• **Task details**: Look through the listing below and report how many lines contain "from", as a bare number.

• **Material for this exercise**:
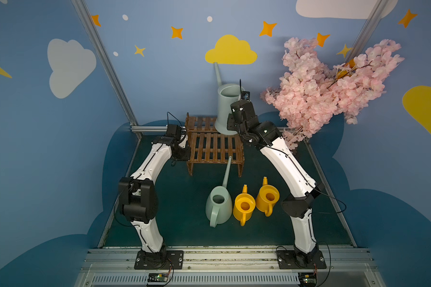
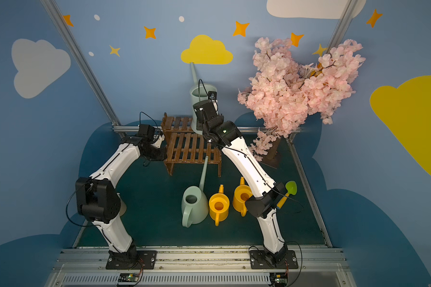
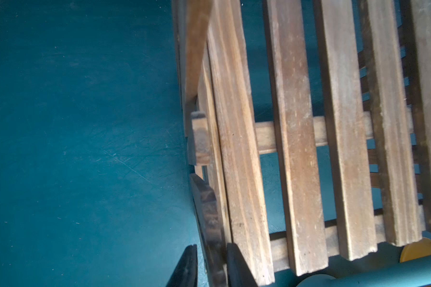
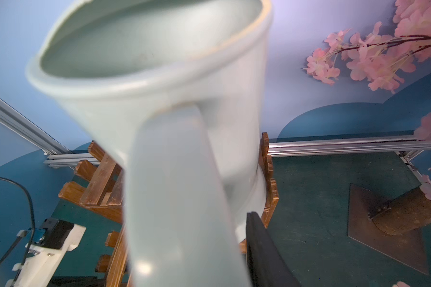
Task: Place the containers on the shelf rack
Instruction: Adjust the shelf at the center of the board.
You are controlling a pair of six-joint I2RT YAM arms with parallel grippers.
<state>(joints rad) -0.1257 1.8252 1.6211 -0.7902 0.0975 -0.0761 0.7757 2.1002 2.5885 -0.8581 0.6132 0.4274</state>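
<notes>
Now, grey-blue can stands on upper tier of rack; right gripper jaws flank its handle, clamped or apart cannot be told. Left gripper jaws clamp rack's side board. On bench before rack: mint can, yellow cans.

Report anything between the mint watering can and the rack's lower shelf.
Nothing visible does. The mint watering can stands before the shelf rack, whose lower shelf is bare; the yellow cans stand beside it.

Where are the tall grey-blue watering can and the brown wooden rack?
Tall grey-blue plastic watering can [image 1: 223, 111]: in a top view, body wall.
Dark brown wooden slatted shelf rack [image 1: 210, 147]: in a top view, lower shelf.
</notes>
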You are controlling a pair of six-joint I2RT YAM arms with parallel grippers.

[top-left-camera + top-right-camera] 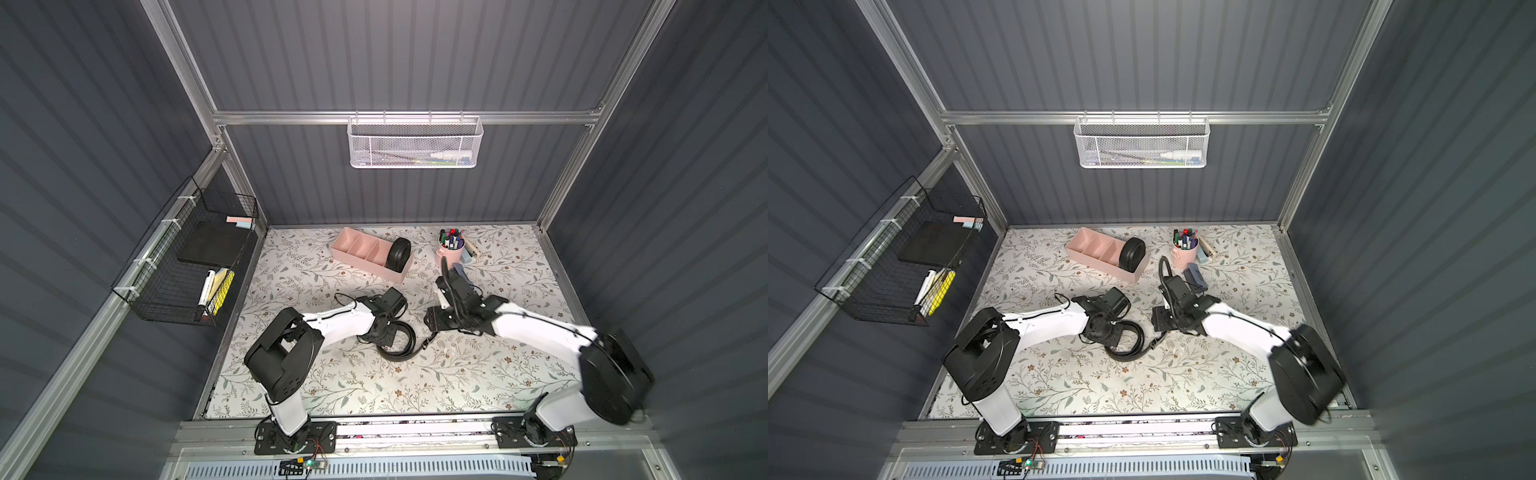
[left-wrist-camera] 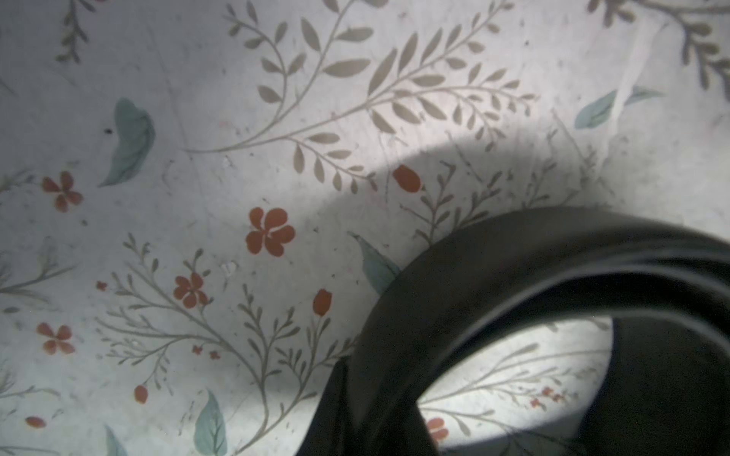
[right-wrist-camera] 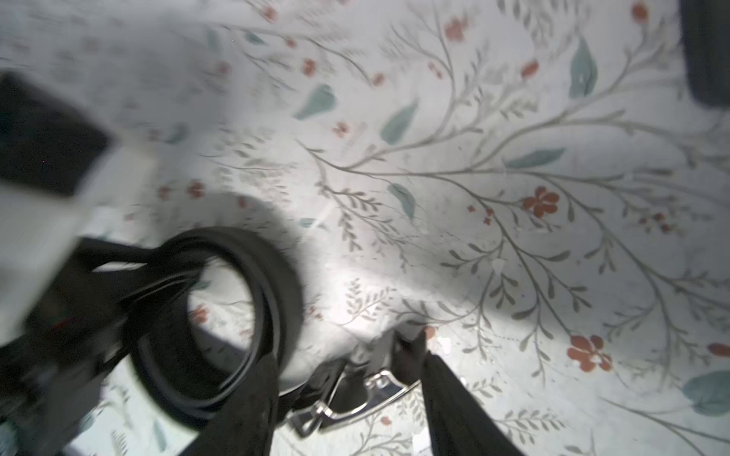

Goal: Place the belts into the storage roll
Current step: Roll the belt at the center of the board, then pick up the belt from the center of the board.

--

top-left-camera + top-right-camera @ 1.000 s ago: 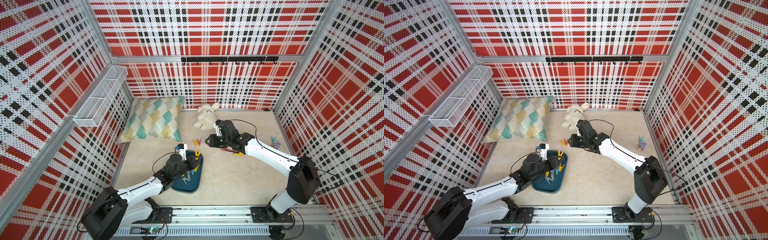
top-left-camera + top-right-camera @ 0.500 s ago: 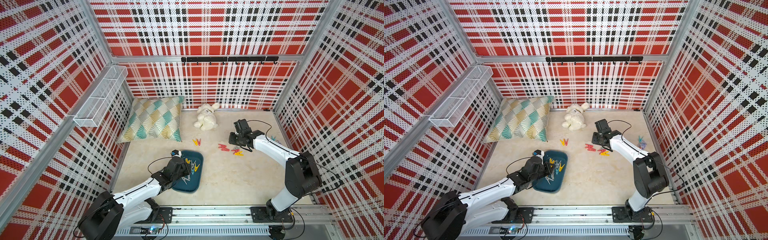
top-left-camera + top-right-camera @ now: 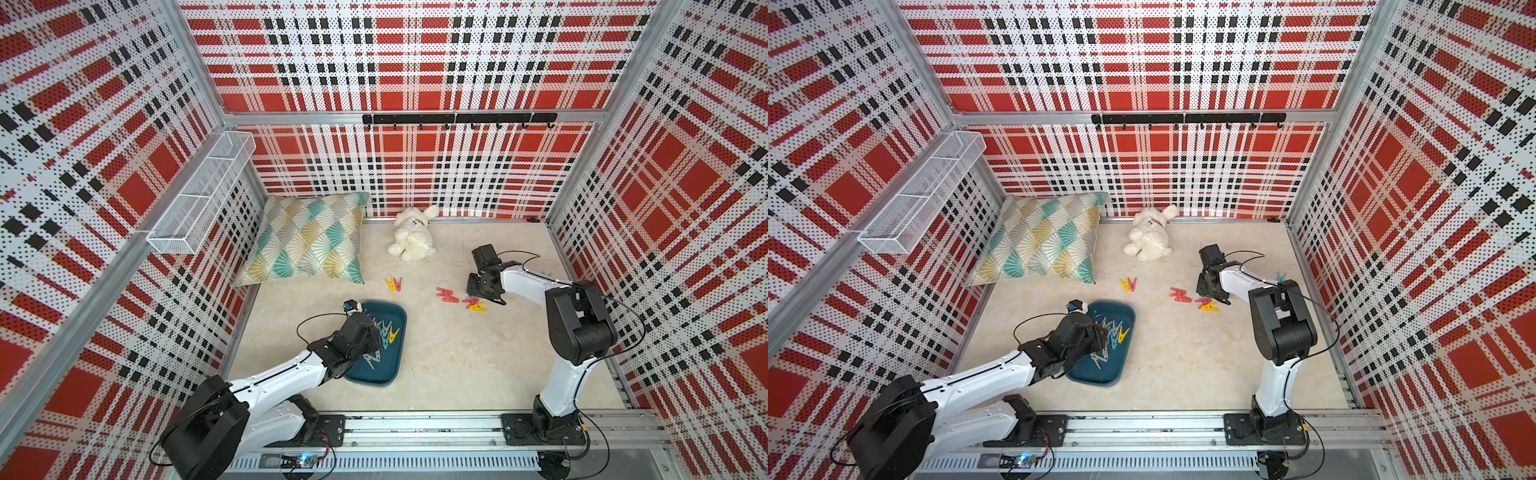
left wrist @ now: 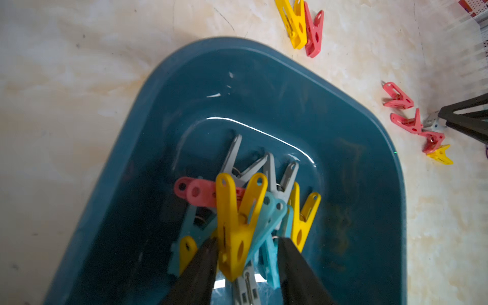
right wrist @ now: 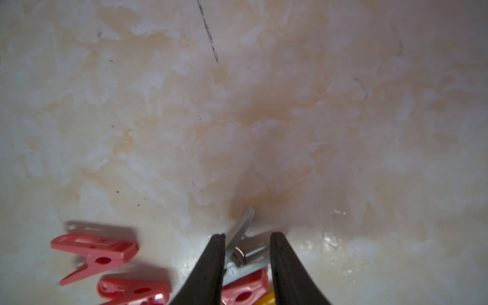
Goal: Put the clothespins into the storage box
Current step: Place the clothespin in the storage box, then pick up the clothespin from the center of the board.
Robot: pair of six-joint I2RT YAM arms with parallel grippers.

• **Output of the task**: 2